• Try it: Only the stretch of the listing below that runs from the line with "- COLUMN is" through the line with "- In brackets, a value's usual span" is to be printed, exactly and with both ends.

• Data records:
::::::::::

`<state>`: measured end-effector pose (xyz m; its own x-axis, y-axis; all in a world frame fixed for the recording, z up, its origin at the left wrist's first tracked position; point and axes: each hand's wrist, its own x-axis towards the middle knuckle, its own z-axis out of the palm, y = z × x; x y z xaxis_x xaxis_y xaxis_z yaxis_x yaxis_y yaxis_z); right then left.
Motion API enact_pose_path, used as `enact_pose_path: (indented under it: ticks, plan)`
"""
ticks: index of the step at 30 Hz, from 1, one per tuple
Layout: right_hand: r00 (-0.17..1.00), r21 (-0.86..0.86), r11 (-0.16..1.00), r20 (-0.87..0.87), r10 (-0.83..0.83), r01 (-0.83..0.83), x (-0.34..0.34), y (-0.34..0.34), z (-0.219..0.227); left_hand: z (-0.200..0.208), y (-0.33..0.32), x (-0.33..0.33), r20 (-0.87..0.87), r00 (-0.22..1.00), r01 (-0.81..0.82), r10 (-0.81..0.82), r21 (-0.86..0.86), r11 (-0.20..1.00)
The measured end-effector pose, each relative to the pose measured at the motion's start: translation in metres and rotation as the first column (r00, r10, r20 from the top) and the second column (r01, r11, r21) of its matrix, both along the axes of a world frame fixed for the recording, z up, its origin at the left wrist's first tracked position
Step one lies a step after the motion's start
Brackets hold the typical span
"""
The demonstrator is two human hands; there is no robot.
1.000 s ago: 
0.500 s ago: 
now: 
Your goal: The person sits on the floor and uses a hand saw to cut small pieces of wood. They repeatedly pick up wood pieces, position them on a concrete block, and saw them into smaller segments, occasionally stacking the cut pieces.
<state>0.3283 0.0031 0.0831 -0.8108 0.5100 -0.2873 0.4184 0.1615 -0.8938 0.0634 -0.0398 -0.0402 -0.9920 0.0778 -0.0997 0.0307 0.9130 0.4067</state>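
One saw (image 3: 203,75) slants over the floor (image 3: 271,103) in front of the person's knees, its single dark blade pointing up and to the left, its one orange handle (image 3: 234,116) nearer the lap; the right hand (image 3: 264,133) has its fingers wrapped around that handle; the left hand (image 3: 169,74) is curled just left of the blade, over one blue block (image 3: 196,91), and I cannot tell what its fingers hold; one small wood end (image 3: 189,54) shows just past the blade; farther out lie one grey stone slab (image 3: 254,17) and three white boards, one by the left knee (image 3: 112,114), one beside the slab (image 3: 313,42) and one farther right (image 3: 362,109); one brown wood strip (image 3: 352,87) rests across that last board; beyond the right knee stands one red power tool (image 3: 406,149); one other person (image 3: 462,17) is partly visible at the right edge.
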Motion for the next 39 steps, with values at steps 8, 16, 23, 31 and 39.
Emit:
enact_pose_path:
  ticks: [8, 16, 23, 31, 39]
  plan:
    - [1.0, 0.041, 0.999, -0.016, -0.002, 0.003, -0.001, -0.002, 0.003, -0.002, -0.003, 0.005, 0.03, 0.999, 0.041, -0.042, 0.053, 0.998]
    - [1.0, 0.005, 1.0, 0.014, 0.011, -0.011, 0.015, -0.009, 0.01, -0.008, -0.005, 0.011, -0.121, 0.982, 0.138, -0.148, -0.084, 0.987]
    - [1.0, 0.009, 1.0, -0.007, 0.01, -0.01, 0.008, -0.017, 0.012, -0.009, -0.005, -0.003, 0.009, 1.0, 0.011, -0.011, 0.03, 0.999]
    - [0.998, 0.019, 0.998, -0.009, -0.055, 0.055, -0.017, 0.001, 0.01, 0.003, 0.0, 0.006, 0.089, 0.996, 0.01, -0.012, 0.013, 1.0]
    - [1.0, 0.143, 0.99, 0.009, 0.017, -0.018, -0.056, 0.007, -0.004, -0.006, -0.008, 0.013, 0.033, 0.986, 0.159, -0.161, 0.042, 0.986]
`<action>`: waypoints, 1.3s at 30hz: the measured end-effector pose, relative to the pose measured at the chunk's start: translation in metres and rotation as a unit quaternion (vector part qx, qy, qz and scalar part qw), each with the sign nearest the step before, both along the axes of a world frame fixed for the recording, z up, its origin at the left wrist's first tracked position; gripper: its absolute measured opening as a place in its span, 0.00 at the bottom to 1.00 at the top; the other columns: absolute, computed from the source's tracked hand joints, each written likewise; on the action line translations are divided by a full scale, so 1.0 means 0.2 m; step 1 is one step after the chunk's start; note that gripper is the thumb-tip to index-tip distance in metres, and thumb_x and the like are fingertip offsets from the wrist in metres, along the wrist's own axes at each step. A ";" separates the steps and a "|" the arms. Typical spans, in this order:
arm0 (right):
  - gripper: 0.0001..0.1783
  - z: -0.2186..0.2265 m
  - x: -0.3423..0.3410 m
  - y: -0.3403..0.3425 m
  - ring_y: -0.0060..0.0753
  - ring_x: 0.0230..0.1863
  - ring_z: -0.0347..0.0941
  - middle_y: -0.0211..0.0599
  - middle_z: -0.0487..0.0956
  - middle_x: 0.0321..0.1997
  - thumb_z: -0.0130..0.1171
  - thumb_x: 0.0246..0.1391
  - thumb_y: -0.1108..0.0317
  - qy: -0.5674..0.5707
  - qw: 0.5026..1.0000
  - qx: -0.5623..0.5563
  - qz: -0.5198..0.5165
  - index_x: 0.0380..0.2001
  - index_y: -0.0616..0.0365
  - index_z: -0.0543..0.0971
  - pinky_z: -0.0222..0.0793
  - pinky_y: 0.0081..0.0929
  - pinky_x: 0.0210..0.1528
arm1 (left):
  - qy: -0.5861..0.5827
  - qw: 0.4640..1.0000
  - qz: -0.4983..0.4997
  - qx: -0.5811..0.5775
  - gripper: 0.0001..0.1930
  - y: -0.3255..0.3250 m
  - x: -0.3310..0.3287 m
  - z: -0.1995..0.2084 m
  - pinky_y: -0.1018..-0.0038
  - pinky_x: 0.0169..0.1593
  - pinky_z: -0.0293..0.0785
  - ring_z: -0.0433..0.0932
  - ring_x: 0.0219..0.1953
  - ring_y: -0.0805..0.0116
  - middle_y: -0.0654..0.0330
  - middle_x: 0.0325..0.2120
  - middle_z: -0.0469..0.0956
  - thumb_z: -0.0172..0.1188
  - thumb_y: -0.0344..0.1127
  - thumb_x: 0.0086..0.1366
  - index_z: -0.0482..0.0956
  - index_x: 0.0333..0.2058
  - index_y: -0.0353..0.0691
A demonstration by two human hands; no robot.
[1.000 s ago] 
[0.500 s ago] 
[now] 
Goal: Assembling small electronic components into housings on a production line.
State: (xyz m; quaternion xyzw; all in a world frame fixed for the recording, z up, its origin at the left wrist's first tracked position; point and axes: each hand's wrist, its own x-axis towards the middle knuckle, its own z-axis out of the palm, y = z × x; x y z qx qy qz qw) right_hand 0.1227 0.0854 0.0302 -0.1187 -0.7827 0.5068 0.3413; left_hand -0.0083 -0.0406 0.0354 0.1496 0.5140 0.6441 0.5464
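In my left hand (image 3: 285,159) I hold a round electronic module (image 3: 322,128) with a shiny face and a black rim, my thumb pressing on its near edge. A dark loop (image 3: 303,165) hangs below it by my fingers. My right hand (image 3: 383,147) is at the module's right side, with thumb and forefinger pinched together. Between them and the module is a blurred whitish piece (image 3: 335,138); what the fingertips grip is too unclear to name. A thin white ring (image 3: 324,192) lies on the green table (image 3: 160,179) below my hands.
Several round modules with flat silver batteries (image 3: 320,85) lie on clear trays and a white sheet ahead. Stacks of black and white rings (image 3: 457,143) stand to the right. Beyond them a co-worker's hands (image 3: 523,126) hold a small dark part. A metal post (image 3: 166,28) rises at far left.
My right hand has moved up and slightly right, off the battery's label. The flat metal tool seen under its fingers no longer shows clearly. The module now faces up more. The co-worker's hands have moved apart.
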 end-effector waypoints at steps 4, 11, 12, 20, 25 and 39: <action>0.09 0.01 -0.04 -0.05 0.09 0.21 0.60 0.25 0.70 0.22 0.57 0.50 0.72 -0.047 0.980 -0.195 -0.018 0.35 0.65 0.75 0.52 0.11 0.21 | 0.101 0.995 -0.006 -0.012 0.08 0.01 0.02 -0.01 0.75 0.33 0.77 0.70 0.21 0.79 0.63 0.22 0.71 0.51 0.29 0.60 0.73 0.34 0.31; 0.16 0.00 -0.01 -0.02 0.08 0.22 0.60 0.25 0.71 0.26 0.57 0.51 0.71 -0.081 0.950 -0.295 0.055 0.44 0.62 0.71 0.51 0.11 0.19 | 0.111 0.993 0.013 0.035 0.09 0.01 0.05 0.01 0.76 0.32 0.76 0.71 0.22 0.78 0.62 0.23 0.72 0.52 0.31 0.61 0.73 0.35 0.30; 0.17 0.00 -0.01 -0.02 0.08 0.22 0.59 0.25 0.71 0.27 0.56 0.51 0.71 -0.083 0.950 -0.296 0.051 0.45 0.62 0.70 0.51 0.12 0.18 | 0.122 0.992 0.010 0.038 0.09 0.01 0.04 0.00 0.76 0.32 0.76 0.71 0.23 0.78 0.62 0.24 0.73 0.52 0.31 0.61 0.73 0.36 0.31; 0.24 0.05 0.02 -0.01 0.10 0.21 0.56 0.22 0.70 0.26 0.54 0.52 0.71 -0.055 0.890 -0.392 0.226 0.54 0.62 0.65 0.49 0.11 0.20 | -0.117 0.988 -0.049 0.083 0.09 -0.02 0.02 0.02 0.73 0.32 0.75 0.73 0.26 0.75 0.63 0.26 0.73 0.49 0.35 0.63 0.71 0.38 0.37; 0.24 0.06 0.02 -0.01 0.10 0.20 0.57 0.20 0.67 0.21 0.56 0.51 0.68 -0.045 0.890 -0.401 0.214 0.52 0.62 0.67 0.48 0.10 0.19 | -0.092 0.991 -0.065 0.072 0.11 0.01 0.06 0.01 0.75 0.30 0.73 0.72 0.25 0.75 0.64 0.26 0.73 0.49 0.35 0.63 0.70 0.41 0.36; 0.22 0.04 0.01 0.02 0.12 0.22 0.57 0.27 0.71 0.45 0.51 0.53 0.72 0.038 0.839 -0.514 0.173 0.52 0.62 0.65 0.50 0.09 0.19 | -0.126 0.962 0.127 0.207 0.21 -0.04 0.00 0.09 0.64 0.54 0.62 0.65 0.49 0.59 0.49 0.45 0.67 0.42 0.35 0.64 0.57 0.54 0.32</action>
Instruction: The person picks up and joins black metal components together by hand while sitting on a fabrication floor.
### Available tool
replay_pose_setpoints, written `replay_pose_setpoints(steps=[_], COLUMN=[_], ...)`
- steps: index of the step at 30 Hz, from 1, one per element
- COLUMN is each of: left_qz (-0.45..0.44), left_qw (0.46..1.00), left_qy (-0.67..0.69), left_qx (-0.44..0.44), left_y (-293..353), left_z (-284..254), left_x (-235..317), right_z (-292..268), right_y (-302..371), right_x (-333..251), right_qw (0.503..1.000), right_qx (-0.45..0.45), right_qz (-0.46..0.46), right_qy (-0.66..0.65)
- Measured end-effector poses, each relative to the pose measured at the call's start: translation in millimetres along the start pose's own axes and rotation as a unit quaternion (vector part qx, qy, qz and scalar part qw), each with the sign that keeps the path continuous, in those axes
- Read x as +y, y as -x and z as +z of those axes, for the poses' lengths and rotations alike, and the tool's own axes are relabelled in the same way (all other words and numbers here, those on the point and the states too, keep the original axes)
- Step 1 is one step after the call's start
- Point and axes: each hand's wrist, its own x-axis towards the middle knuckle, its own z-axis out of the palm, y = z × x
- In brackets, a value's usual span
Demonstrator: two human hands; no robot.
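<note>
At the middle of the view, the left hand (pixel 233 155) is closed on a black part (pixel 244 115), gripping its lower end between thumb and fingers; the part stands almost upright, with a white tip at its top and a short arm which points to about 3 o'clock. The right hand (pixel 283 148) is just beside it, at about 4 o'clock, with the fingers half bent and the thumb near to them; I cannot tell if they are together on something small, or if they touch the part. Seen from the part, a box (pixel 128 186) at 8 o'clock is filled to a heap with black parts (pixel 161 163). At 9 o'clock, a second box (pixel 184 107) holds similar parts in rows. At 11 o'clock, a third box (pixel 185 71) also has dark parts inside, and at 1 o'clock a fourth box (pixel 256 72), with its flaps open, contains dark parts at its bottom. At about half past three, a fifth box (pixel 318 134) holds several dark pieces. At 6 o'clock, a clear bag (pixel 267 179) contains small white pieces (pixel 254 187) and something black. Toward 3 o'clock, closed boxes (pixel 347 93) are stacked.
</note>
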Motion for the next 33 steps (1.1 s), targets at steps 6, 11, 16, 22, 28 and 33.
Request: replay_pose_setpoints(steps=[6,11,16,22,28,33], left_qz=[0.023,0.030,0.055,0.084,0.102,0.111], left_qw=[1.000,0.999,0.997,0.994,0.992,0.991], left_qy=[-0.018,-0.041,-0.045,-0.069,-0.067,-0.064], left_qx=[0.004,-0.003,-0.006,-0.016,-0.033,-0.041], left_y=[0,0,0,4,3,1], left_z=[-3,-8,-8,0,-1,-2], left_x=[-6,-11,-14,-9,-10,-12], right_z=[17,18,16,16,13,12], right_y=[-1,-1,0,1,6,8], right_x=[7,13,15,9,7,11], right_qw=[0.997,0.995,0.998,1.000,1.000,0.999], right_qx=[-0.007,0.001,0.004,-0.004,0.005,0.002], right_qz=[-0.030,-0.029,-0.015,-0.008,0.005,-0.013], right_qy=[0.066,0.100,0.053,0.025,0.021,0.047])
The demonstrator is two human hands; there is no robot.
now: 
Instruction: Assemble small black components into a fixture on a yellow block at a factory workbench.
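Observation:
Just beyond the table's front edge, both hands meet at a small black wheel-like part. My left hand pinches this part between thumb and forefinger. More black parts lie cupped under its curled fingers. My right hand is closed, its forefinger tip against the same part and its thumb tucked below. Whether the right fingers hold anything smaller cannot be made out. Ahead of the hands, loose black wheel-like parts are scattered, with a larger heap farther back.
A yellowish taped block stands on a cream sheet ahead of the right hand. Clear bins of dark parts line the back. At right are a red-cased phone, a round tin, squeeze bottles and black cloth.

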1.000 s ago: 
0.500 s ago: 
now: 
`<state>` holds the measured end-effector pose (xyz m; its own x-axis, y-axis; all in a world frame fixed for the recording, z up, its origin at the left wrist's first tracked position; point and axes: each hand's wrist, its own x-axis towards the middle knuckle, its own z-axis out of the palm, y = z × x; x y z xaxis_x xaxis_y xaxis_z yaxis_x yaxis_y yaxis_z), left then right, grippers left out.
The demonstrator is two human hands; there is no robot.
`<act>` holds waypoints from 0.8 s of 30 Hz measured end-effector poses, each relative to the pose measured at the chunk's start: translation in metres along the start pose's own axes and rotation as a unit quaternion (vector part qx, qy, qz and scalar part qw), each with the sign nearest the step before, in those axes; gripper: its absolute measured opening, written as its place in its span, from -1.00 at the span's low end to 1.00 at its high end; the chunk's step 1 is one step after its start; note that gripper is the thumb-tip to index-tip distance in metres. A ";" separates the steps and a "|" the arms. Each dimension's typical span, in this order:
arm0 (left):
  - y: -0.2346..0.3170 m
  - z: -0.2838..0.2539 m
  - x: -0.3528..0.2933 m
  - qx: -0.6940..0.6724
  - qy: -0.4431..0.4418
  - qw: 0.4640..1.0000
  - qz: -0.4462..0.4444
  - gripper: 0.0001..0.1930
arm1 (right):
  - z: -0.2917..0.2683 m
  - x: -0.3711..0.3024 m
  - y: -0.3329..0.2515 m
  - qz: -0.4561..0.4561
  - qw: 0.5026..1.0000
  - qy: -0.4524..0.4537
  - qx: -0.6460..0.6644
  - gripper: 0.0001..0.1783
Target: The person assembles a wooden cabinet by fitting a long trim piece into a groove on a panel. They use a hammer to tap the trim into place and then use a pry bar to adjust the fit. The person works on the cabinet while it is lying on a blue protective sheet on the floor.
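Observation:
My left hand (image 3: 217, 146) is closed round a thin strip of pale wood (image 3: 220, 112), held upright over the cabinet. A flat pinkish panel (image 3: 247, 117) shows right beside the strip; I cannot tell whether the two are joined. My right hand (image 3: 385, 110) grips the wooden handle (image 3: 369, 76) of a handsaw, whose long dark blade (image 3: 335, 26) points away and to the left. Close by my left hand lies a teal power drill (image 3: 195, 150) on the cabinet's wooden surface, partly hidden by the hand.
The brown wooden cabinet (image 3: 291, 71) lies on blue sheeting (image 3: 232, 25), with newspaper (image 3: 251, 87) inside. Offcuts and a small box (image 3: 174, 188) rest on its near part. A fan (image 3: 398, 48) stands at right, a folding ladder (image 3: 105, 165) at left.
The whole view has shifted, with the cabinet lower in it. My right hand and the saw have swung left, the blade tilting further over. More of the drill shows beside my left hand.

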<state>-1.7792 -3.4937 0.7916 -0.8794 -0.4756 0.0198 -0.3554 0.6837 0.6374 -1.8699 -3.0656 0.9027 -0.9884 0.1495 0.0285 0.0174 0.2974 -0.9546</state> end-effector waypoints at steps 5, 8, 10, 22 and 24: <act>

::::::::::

• Answer space:
- COLUMN is each of: left_qz (-0.45..0.44), left_qw (0.46..1.00), left_qy (-0.67..0.69), left_qx (-0.44..0.44), left_y (-293..353), left_z (-284..254), left_x (-235..317), right_z (-292..268), right_y (-302..371), right_x (-333..251), right_qw (0.503..1.000), right_qx (-0.45..0.45), right_qz (-0.46..0.46), right_qy (-0.66..0.65)
- Measured end-effector poses, each relative to the pose measured at the call's start: translation in millimetres along the start pose's own axes and rotation as a unit quaternion (vector part qx, qy, qz and scalar part qw), each with the sign that keeps the path continuous, in those axes
- Read x as +y, y as -x and z as +z of those axes, for the poses' lengths and rotations alike, and the tool's own axes are relabelled in the same way (all other words and numbers here, those on the point and the states too, keep the original axes)
- Step 1 is one step after the call's start
- Point and axes: each hand's wrist, its own x-axis towards the middle knuckle, its own z-axis out of the palm, y = z × x
- In brackets, a value's usual span

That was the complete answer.